You have to make judgment calls
with how you interact with people all the time.
Like here's a basic thing I dealt with recently
was this kid in a counter-strike game
who at least said he was a Ukrainian refugee
who could speak Russian and had a thick,
you know, Ukrainian accent,
but he had like moved to the U.S. two years before this.
Okay.
Ended up him and a couple friends tried to steal all my counterstrike skins.
And it was like a social engineering scam.
And I, uh,
that's your nest egg.
That's your,
it's college fun.
It's everything.
It's everything.
And,
uh,
but,
you know,
I,
I scrutinized and I ended up being,
like,
realizing what was happening and like,
and nothing happened,
right?
But making judgment calls through our day with people all the time is,
is we don't get it right all the time.
So how can we determine
how this should make the right judgment call all the time?
This is a question where I look to you
where it's like, have you talked
or listened to people that have answers
or ideas of how you deal with these questions?
Like I just don't know.
Yes. I mean, the core thing is it needs
to become more personalized to you.
So there's two broad, I think we've talked about this briefly.
There's two kind of broad areas of thinking about this.
One is the, so a foundational model,
is a model that is meant to like solve all problems for everybody, right? And that's, this is the
stuff that most of us are interacting with right now rather than a model that is more specialized.

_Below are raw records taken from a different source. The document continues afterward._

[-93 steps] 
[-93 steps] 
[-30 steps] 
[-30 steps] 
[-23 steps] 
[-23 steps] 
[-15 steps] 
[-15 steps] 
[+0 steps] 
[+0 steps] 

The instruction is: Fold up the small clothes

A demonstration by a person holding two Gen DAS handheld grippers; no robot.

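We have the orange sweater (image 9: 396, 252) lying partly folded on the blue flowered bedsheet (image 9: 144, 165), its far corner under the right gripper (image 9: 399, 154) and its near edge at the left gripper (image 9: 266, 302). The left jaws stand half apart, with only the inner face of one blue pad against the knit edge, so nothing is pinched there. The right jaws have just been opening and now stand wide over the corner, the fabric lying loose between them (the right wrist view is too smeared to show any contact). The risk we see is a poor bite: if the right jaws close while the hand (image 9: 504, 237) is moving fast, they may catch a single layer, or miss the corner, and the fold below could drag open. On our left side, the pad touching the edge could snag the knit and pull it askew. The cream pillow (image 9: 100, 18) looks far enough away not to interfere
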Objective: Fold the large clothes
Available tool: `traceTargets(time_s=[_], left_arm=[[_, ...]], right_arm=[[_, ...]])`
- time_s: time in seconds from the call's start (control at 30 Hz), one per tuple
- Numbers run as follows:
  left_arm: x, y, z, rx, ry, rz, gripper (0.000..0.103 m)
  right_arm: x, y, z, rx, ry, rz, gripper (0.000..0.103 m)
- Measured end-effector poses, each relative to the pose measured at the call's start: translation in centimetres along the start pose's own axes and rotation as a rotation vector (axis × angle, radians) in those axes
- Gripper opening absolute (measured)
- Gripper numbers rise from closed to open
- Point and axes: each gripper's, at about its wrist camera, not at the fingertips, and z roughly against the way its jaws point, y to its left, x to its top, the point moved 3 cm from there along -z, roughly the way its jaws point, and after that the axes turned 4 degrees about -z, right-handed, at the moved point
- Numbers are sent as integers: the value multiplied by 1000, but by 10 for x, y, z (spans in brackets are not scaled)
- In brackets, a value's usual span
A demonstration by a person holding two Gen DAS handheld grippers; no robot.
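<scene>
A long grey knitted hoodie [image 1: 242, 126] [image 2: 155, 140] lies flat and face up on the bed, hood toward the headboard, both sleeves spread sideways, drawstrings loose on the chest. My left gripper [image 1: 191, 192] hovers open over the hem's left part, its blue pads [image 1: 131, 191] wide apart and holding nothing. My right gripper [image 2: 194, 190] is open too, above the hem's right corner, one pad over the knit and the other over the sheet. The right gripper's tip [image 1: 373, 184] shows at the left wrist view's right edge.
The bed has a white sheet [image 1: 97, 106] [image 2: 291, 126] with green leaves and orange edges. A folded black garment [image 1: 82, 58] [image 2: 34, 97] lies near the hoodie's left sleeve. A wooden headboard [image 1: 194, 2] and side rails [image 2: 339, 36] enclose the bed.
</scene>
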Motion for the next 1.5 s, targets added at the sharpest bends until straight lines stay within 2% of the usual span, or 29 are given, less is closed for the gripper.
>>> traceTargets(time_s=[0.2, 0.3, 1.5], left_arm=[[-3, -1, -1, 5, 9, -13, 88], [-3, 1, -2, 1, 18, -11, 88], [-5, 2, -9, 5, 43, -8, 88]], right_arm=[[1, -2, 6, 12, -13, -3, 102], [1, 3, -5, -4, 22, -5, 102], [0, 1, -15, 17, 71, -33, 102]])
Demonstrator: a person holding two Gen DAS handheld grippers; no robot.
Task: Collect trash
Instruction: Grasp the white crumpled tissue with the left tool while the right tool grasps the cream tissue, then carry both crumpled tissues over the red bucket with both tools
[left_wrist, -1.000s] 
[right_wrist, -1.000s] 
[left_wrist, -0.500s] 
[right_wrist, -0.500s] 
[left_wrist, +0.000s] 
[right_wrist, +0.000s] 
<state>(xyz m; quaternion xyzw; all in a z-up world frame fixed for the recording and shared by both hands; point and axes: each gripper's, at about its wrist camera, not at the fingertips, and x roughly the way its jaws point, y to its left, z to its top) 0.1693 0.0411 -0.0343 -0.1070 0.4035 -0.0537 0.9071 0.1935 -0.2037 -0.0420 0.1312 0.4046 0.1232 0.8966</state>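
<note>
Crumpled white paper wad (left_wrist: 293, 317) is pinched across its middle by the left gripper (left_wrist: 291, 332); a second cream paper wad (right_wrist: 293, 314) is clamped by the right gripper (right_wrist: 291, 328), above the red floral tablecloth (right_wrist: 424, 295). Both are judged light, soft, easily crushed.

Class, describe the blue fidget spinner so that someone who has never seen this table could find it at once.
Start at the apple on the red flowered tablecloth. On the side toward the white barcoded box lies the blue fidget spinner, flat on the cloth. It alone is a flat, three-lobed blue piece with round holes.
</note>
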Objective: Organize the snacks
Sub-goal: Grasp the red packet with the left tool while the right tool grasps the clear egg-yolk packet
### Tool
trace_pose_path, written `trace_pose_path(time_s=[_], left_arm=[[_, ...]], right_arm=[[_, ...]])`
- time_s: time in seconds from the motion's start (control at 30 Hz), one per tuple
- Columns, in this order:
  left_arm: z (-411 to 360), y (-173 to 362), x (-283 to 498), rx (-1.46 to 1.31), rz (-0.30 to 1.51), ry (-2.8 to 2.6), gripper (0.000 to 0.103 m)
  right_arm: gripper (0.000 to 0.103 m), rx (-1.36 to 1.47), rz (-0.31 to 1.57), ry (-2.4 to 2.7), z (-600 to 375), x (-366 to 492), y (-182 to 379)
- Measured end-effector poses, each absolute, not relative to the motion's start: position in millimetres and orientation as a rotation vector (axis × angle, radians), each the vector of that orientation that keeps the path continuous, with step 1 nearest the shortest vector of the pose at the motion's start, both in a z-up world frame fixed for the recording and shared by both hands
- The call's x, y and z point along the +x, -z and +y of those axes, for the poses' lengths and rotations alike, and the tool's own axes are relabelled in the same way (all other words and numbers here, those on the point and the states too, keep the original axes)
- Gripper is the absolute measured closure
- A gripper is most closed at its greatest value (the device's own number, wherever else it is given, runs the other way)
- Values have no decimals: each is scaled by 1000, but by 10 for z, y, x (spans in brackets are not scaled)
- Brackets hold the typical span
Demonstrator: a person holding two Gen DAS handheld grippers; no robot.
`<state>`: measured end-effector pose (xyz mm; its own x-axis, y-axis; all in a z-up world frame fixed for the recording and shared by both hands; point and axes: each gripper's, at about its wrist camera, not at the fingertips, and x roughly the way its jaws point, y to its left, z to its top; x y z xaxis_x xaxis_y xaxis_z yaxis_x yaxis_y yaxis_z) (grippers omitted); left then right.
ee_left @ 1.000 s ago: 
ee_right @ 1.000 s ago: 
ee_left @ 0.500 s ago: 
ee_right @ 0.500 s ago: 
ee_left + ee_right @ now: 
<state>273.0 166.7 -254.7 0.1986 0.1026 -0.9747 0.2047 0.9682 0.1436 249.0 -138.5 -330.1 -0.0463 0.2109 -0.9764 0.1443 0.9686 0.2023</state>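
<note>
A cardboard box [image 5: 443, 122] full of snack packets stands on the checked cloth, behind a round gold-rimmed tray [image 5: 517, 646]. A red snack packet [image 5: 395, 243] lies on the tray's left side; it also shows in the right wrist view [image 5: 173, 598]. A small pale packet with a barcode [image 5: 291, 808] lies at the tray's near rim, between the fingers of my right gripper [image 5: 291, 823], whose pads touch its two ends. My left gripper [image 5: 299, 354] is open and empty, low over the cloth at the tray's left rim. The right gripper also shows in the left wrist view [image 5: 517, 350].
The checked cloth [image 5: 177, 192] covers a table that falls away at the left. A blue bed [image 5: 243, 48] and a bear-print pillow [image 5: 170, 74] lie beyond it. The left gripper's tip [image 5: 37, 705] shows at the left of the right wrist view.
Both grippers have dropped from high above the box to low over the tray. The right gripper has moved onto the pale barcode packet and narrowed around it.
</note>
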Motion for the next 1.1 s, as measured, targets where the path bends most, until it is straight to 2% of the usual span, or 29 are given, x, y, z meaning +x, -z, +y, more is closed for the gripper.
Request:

And so if we think about AI therapists, I know that sounds somewhat dystopian. I would argue
that could be a really positive thing in the world. I have a therapist for four years now.
It's an incredible thing in my life. I wish so deeply that everybody could have access to
therapist resources, but they are extremely expensive in most cases and extremely hard to find
in most cases. It is not an accessible asset to most people. And if you were to make an AI
program that hits many of those same themes that you can work with over years that slowly
learns who you are and responds in thoughtful ways that still keeps in mind things like suicidal
ideation and medication and all these challenges, right? The way you want to do that is not that
some guy who makes chat, JBT, is like, oh, let me tell it to be a therapist. The way you'd want to do
that as a company or a group comes together, you know, like some consortium of therapists come together
and says, what are the principles that we would want in this program, right?
Yeah.
And so to specialize it.
And that's the world I see.
There's always going to be a world for a foundation model like this that's meant to be
super broad.
And this is also the direction that people are going when they're trying to get to
AGI, meaning some hyper-intelligent, artificial intelligence that can do a wide
variety of tasks.
So there's this sort of like long-term ambition.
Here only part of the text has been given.